Das 1H-NMR-Spektrum des Substrats wurde aufgezeichnet, Enzym hinzugegeben
(10 μl)
und die Spektren bei 25°C
wurden in bestimmten Zeitabständen
mit einem Bruker AMX400 aufgezeichnet.
-
Inaktivierungs- und Reaktivierungsstudien:
-
Reines β-Glucosidase-Enzym
von A, niger (0,47 mg/ml) wurde in Anwesenheit von verschiedenen Konzentrationen
von 2-Deoxy-2-fluoro-β-glucosyl-Fluorid
(2FGlcF, 0,5–6
mM) in 30 mM Zitratpuffer pH = 4,8 bei 50°C inkubiert. Restliche Enzymaktivität wurde
zu verschiedenen Zeitpunkten durch Hinzufügen eines Aliquots 10 μl) der Inaktivierungsmischung,
zu einer Zitratpuffer enthaltenden Lösung (30 mM, pH = 4,8), BSA
(8 μg) und
2,4-Dinitrophenyl β-D-Glucopyranosid
(DNPGlc, 0,625 mM, 830 μl)
bestimmt. Freisetzung von DNP wurde spektrophotometrisch durch das
Messen des Absorptionsvermögens
bei 400 nm eine Minute nach dem Hinzufügen des Substrats bestimmt.
-
Reaktivierungsraten
wurden wie folgt bestimmt: reine β-Glucosidase
von A. niger (0,34 mg/ml) wurde mit 2FGlcF (5 mM) 15 min lang preinkubiert,
wonach der Überschuss
des Inaktivators durch Zentrifugalkonzentratoren mit einem Ausschluss
von 20 kDA molekularer Nennmasse (Sartorius Inc., Goettingen, Deutschland)

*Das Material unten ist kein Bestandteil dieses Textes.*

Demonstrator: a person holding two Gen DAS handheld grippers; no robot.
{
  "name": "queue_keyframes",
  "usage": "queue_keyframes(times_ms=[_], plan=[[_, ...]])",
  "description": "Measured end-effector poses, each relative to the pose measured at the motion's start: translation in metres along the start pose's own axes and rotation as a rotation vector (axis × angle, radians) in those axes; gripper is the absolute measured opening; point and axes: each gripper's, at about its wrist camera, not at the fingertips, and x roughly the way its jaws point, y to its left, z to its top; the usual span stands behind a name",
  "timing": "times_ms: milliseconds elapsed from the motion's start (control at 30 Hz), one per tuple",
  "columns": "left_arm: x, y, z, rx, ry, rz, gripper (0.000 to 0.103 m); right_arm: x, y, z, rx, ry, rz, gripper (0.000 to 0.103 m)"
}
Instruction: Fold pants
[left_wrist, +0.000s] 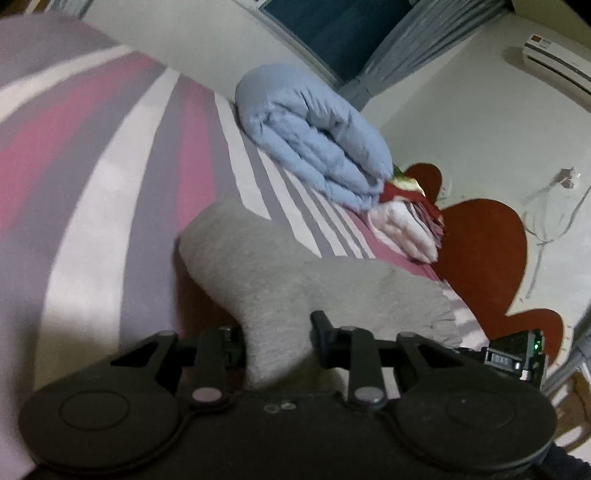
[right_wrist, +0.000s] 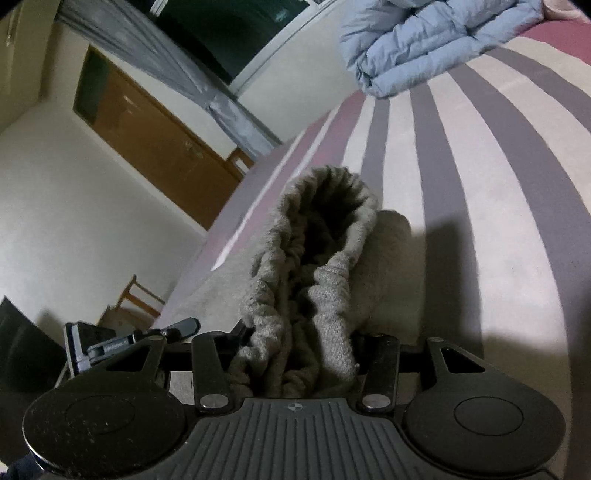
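The grey knit pants (left_wrist: 280, 273) lie on a striped bed, lifted at the near end. My left gripper (left_wrist: 277, 343) is shut on a fold of the grey fabric, which runs away from it over the bed. In the right wrist view my right gripper (right_wrist: 295, 354) is shut on the gathered elastic waistband of the pants (right_wrist: 317, 258), whose opening gapes upward. The fingertips of both grippers are hidden in the cloth.
The bed cover (left_wrist: 110, 184) has pink, grey and white stripes and also shows in the right wrist view (right_wrist: 480, 184). A folded light blue quilt (left_wrist: 310, 133) and a pale pink bundle (left_wrist: 402, 229) lie at the far edge. A wooden chair (right_wrist: 136, 302) stands beside the bed.
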Motion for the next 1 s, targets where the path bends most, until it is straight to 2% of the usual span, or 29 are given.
queue_keyframes(times_ms=[100,167,200,233,267,300,333,400,467,500,533,567,633,700,800,833,900,933,1000], plan=[[0.021,0.014,0.025,0.005,-0.021,0.018,0.02,0.03,-0.007,0.023,0.007,-0.012,0.004,0.048],[0.039,0.026,0.031,-0.004,-0.026,0.037,0.02,0.049,-0.018,0.035,0.013,-0.011,-0.004,0.049],[0.048,0.033,0.029,-0.008,-0.024,0.047,0.026,0.059,-0.028,0.038,0.012,-0.005,-0.027,0.054],[0.058,0.039,0.023,0.008,-0.009,0.083,0.036,0.07,-0.036,0.038,-0.006,0.01,-0.08,0.066],[0.067,0.045,0.015,0.044,0.002,0.159,0.069,0.08,-0.047,0.035,-0.018,0.031,-0.153,0.071],[0.068,0.047,0.004,0.089,-0.039,0.202,0.079,0.081,-0.059,0.03,0.002,0.026,-0.137,0.072],[0.065,0.046,-0.003,0.126,-0.073,0.204,0.08,0.078,-0.067,0.027,0.019,0.002,-0.098,0.073],[0.06,0.044,-0.007,0.121,-0.104,0.219,0.087,0.07,-0.067,0.023,0.012,-0.007,-0.095,0.073],[0.05,0.039,-0.01,0.131,-0.125,0.266,0.097,0.056,-0.063,0.02,-0.016,0.001,-0.108,0.083],[0.039,0.038,-0.015,0.132,-0.135,0.294,0.097,0.043,-0.059,0.017,-0.052,-0.01,-0.14,0.099],[0.026,0.041,-0.02,0.116,-0.153,0.304,0.097,0.033,-0.053,0.015,-0.088,-0.034,-0.183,0.103],[0.011,0.045,-0.028,0.093,-0.177,0.307,0.097,0.014,-0.051,0.006,-0.11,-0.07,-0.216,0.103],[-0.013,0.046,-0.04,0.077,-0.172,0.352,0.097,-0.023,-0.055,-0.015,-0.085,-0.089,-0.219,0.103],[-0.04,0.037,-0.055,0.09,-0.169,0.454,0.097,-0.059,-0.044,-0.043,-0.142,-0.115,-0.315,0.103],[-0.076,0.007,-0.08,0.182,-0.157,0.584,0.097,-0.103,-0.019,-0.09,-0.203,-0.141,-0.362,0.103],[-0.087,-0.007,-0.091,0.208,-0.162,0.603,0.097,-0.113,-0.008,-0.103,-0.217,-0.154,-0.375,0.103],[-0.107,-0.037,-0.11,0.262,-0.156,0.594,0.097,-0.136,0.021,-0.135,-0.252,-0.193,-0.4,0.103],[-0.118,-0.05,-0.12,0.28,-0.166,0.604,0.097,-0.138,0.042,-0.145,-0.265,-0.212,-0.423,0.103],[-0.144,-0.081,-0.146,0.31,-0.216,0.579,0.097,-0.156,0.076,-0.179,-0.308,-0.265,-0.46,0.103]])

diafilitriert wurde. Proben des gereinigten, inaktivierten Enzmys
wurde in Gegenwart von Linamarin (0–16 mM) in Zitratpuffer (30
mM, pH = 4,8) bei 50°C
während
0, 10, 20 und 30 Minuten inkubiert, und die Aktivität jeder
Probe wurde unter Verwendung von p-Nitrophenyl-β-Glucopyranosid (pNPGlc) als
Substrat bestimmt.
-
Expression von cDNA von
bgl1 in Tabakpflanzen:
-
genetische Konstrukte:
-
cDNA
von Bgl1 wurde in pETBI (37) kloniert. pJD330 und pBINPlus (38)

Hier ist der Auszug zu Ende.